Membaca peluang, terlebih tantangannya
Bertani adalah kunci. Mengolah alam dengan intensitas tenaga kerja semampunya, menanam dengan riang dan memanen dengan gembira. Tetapi kita tentu kudu punya akses atas tanah, terutama orang tua kita yang punya sawah jangan sekali di sia-siakan.
Memang problem di zaman kompetisi seperti ini, kita dipaksa untuk menghalalkan kepemilikan privat atas tanah, padahal itu makhluk ciptaan Tuhan dan tidak bisa direproduksi oleh manusia. Maka jangan harap bertani kalau tak bertanah, selain menjadi buruh tani.
Membeli tanah barangkali sekedar cita-cita bagi buruh tani, upahnya hanya cukup buat hidup sehari-hari dan melunasi hutang yang menumpuk. Sedang petani yang sawahnya hektar-hektaran mendapat surplus dari keringat buruh-buruh yang pekerjakan, sehingga bisa membeli tanah lagi atau dibuat nyalon kepala desa. Mirisnya, tanah kas desa yang begitu luas biasanya justru dilelang tahunan, sehingga yang kompetisi mendapatkannya ya para pemilik kapital tadi.

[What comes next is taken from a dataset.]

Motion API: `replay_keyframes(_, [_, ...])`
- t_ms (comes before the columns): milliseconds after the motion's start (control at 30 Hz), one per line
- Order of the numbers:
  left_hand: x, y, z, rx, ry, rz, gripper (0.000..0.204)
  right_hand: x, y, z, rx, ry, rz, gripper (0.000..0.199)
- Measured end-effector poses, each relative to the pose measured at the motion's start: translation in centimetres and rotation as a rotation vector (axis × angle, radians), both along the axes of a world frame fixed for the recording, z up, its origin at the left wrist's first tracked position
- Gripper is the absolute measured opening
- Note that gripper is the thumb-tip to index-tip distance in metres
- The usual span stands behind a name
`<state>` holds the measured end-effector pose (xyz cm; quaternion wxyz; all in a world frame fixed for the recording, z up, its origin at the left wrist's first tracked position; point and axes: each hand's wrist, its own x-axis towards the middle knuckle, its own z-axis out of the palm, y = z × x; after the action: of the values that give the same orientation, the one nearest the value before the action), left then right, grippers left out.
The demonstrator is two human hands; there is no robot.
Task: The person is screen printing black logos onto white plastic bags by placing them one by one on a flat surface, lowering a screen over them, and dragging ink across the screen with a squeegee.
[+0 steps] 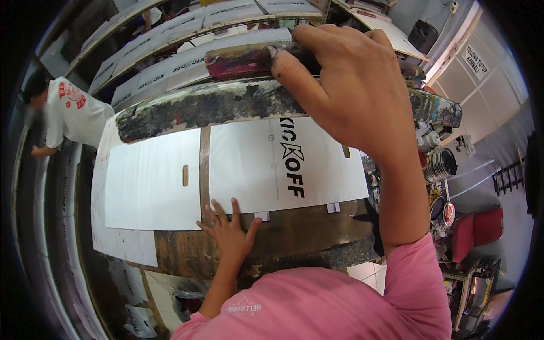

Belum lagi soal keseimbangan dalam seni bertani ala Chayanovian (Van Der Ploeg, 2019) seperti antara produksi dan reproduksi yang mudah digoyah pasar. Di mana biaya produksi yang melangit tapi hasil panenan dihargai murah, tanpa adanya kontrol dari pemerintah terlebih Pemkab sendiri.
Produksi memperlukan biaya input pertanian yang mahal, mulai membeli bibit varietas unggul, pupuk kimia dan organik, hingga obat-obatan pestisida. Manakala musim panen tiba pada penghabisan bulan ketiga, para petani akan menebaskan padinya kepada tengkulak yang meski di bawah harga pasaran, karena memang tidak ada pilihan lain lagi.
Sehingga kadangkali bagi petani lahan sempit atau sedang, tidak cukup buat Reproduksi, berupa: memenuhi kebutuhan sehari-hari dan biaya usaha tani ke depan. Itupun kalau panennya maksimal, tapi ketika sudah terserang hama apalagi dilanda banjir maka segalanya tinggal bayang-bayang saja.
Satu hal yang tak kalah menantang bagi petani muda adalah mental, terutama yang lulusan kampus, harus punya mental sekuat baja. Seperti halnya sewaktu aku menenteng pacul lewat pematang sawah, sontak Haji Jumain meneriaki dari tengah sawah “iso tora kok nyekel pacul bereng.” diiringi dengan tawa ejekan. Padahal aku bukan mau nyangkul, cuma menaruhnya di gubuk terus pulang lagi. Sekian.